**What to work on**
Repeat the data exactly, please; no pictures belong in the copy.

**Dataset section**
┌──
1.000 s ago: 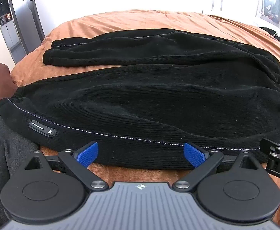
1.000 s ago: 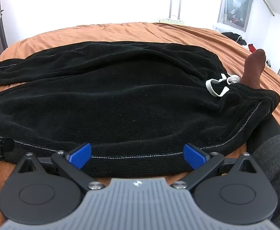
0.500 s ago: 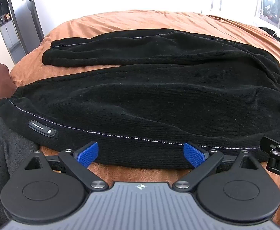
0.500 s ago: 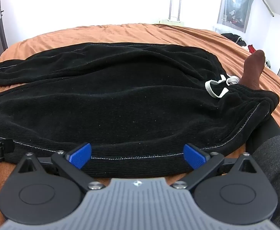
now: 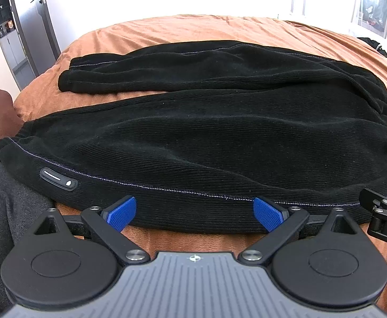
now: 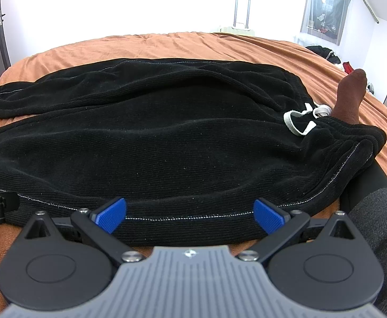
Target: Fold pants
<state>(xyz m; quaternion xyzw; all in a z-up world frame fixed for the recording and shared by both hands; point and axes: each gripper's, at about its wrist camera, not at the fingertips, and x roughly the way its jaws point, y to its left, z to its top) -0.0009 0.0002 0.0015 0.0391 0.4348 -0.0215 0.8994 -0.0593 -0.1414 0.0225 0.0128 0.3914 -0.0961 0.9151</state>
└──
**Result**
1.000 s ago: 
1.000 s ago: 
0.500 s ago: 
0.500 s ago: 
now: 
now: 
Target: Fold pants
<state>(xyz m; quaternion xyzw; all in a z-up world frame fixed for the recording and shared by both hands; point and axes: each gripper's, at about its wrist camera, not at the fingertips, and x roughly the way its jaws point, y to its left, z to its top) -0.0009 0.0002 0.0015 0.0391 0.4348 -0.0215 0.8994 -0.0593 -0.1414 0.0225 0.0128 0.3914 -0.0961 0.9151</state>

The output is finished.